■ Work instructions ■
Only the lines from the first line of the records through the line containing "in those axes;" belong in the answer. Copy them exactly.

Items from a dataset
----------

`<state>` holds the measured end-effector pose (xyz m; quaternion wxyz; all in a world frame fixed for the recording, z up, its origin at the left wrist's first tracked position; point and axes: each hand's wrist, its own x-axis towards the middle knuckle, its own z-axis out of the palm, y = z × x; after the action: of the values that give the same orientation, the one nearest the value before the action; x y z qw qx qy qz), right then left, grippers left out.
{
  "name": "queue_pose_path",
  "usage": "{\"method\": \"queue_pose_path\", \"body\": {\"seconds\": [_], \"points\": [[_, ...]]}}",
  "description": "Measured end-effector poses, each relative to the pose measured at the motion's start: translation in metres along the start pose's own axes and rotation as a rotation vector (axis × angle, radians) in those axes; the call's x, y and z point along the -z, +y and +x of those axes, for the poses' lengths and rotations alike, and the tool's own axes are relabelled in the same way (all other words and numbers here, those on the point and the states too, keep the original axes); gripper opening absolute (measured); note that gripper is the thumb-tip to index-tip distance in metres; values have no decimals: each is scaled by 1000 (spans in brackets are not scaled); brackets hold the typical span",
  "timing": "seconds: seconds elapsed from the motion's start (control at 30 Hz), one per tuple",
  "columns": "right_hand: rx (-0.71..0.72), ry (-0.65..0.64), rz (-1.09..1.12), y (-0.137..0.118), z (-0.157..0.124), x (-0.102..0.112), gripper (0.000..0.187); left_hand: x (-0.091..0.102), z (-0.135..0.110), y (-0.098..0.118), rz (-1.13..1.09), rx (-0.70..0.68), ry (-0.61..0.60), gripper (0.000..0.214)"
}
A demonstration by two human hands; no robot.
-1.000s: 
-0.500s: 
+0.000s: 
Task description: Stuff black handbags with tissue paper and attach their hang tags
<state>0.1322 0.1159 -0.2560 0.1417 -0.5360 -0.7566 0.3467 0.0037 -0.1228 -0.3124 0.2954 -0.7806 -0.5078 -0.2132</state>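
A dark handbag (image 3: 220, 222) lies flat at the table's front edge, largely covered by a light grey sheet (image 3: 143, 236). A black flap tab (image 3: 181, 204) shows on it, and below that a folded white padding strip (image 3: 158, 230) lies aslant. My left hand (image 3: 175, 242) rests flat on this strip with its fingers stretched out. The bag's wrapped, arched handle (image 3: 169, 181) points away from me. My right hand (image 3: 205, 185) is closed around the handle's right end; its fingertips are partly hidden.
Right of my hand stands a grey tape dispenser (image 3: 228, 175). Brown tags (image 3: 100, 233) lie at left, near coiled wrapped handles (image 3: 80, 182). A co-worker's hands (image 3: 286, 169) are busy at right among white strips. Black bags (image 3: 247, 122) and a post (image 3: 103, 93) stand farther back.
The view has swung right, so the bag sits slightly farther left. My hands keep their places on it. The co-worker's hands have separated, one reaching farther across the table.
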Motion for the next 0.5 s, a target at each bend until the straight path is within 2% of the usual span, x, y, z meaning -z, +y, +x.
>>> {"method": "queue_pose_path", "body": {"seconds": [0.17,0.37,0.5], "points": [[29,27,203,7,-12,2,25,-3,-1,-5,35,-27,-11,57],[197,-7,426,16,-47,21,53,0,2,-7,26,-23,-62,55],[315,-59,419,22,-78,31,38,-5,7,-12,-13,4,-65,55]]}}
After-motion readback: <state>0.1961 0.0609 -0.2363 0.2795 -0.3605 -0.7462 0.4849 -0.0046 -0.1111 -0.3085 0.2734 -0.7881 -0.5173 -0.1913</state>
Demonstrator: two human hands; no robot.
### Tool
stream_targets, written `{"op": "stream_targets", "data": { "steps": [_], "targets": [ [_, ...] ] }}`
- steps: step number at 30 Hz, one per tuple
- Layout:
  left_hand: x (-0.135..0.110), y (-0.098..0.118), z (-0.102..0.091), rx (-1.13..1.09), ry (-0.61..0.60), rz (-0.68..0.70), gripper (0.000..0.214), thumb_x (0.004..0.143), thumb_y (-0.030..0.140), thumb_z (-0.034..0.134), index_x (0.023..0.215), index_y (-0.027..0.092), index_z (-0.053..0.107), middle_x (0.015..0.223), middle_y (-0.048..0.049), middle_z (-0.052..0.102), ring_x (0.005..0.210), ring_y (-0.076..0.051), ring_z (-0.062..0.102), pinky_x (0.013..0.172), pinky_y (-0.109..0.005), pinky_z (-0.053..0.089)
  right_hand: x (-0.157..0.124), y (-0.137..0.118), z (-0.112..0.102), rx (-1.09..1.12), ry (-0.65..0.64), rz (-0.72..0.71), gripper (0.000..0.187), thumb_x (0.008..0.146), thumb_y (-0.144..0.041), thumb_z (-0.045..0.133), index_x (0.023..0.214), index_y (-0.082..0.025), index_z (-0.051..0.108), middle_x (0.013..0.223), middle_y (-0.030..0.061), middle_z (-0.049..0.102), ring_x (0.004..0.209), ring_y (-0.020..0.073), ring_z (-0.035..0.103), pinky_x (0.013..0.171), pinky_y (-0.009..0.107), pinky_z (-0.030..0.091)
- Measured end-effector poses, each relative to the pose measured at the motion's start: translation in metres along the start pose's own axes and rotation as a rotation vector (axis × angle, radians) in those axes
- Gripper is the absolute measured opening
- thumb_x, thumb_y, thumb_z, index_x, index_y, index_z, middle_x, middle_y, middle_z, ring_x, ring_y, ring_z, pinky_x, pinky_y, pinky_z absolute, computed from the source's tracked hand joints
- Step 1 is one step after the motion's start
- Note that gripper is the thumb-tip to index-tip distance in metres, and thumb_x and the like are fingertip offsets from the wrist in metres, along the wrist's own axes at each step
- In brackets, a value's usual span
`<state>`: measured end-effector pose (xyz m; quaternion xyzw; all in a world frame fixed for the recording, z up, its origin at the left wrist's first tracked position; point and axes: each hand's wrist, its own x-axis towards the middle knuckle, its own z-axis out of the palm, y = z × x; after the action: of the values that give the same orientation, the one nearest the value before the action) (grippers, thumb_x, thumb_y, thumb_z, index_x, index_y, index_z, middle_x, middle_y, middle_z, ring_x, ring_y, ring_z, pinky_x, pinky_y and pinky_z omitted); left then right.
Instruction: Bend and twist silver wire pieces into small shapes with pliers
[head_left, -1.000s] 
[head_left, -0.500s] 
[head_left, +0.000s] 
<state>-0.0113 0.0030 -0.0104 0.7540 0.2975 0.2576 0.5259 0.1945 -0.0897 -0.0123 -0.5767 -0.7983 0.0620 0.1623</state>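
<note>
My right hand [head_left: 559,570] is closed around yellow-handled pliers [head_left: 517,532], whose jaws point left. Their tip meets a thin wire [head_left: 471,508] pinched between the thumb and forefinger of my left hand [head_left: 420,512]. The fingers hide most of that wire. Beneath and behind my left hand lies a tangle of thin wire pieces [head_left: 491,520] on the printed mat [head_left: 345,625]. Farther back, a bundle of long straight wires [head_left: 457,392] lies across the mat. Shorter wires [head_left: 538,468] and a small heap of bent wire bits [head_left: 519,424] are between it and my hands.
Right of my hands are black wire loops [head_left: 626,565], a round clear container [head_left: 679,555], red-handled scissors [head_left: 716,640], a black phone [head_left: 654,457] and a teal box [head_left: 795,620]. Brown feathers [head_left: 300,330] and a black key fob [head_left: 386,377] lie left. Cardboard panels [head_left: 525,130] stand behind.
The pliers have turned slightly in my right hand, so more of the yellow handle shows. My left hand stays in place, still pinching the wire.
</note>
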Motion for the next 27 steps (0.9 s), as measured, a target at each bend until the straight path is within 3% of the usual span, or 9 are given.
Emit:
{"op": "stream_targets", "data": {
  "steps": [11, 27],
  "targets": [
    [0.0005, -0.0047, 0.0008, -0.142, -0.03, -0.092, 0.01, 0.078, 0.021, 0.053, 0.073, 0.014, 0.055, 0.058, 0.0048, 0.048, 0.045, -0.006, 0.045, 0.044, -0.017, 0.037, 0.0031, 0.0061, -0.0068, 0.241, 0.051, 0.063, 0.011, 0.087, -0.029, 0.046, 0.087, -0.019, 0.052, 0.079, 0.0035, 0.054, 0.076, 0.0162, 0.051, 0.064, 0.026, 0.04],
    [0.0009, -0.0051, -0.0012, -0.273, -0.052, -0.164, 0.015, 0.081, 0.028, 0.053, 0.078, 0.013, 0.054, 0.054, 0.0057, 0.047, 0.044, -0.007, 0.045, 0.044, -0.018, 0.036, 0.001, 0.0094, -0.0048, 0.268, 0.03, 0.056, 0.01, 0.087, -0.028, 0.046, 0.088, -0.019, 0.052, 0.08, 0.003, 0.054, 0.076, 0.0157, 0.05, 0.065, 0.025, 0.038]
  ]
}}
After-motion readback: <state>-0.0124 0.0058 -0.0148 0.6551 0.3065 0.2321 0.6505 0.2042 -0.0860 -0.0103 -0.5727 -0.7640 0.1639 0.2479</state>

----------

■ Expected output ■
`<state>` holds the measured end-effector pose (xyz m; quaternion wxyz; all in a world frame fixed for the recording, z up, its origin at the left wrist's first tracked position; point and axes: each hand's wrist, its own x-axis towards the middle knuckle, its own z-axis out of the palm, y = z × x; after the action: of the values that give the same orientation, the one nearest the value before the action; x y z qw qx qy qz), right then left, grippers left out.
{
  "name": "queue_pose_path",
  "usage": "{\"method\": \"queue_pose_path\", \"body\": {\"seconds\": [_], \"points\": [[_, ...]]}}",
  "description": "Measured end-effector poses, each relative to the pose measured at the motion's start: translation in metres along the start pose's own axes and rotation as a rotation vector (axis × angle, radians) in those axes; the call's x, y and z point along the -z, +y and +x of those axes, for the poses' lengths and rotations alike, and the tool's own axes are relabelled in the same way (all other words and numbers here, those on the point and the states too, keep the original axes); gripper opening absolute (measured); note that gripper is the thumb-tip to index-tip distance in metres; values have no decimals: each is scaled by 1000 (spans in brackets are not scaled); brackets hold the typical span",

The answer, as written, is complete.